### Exercise
Below is some data. Retype exactly the lines starting at the one with "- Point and" and ending at the one with "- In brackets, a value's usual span".

### Stored data
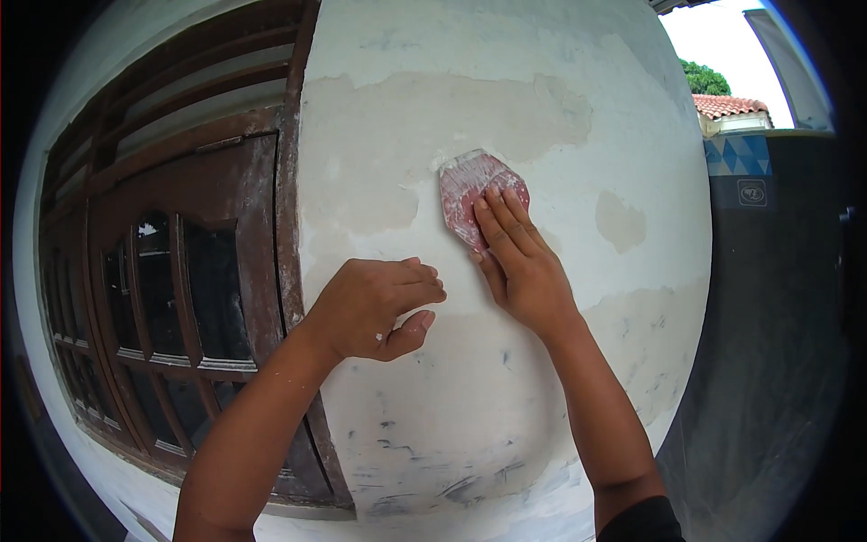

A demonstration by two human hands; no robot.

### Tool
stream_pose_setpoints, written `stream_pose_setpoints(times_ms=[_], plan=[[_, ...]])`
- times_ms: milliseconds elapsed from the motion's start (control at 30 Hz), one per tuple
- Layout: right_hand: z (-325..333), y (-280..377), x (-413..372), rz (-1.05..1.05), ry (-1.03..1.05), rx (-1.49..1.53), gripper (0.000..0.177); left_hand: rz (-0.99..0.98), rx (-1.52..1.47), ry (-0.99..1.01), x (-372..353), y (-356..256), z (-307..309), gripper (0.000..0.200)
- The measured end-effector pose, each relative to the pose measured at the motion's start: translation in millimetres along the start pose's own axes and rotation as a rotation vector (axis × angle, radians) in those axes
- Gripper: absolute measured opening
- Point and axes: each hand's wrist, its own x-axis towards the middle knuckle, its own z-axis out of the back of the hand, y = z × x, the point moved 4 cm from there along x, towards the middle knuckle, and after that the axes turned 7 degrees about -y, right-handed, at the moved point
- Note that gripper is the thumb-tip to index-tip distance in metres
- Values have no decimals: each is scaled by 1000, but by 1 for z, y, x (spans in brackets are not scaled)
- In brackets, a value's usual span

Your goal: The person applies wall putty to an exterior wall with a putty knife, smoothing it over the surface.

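Your 1 reddish pad point(462, 200) lies flat on the wall point(492, 339), in its upper middle part, under your right hand point(524, 266). Its outline has several straight sides and blunt corners, and whitish smears cover much of its face, most thickly toward the top. Your fingers hide the lower right portion, so the full shape cannot be told, and its underside is also out of sight.

Your right hand is extended and flat, its fingers stretched over the pad and its thumb near the lower edge; it presses rather than wraps around it. Your left hand point(384, 307) is loosely bent, with the thumb apart from the fingers, and no object is seen in it. It is below and left of the pad, with 1 pale speck near the thumb. Whether it touches the wall, you cannot tell from this angle.

Around the pad, the wall is whitish with beige patches; their edges merge, so a sure count is difficult, but 1 separate patch point(620, 221) stands on the right. Dark marks are scattered lower down.

To the left is brown wooden framing point(291, 181) with dark glass, partly covered by your left forearm. At the upper right, 1 tiled roof point(730, 107) and 1 green treetop point(704, 78) are only partly visible.
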Motion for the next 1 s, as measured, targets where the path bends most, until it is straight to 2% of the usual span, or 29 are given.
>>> stream_pose_setpoints(times_ms=[167,300,500,667,733,900,1000], plan=[[-1,1,-12,-20,77,11,53,-2,-22,-17,0,1,-1,17],[14,5,-37,-12,37,9,55,-5,-10,-25,0,1,0,17],[1,-7,6,-31,6,20,53,13,12,1,0,-1,-1,16],[5,-9,-24,-73,42,-6,52,-32,5,-39,0,0,-1,17],[11,-9,-32,-66,-19,10,52,4,-13,-12,-1,0,-1,17],[4,-14,7,-26,-55,10,54,-3,20,0,1,-1,-1,16],[-5,-20,1,-67,-22,7,53,-5,15,-8,0,0,-2,16]])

### Answer space
- Point and axes: each hand's wrist, its own x-axis towards the middle knuckle, its own z-axis out of the back of the hand, y = z × x, the point moved 4 cm from there along x, towards the middle knuckle, and after that the axes turned 7 degrees about -y, right-handed, at the moved point
- Note that gripper is the thumb-tip to index-tip distance in metres
- Values have no decimals: each is scaled by 1000, but by 1 for z, y, x (spans in brackets are not scaled)
- In brackets, a value's usual span

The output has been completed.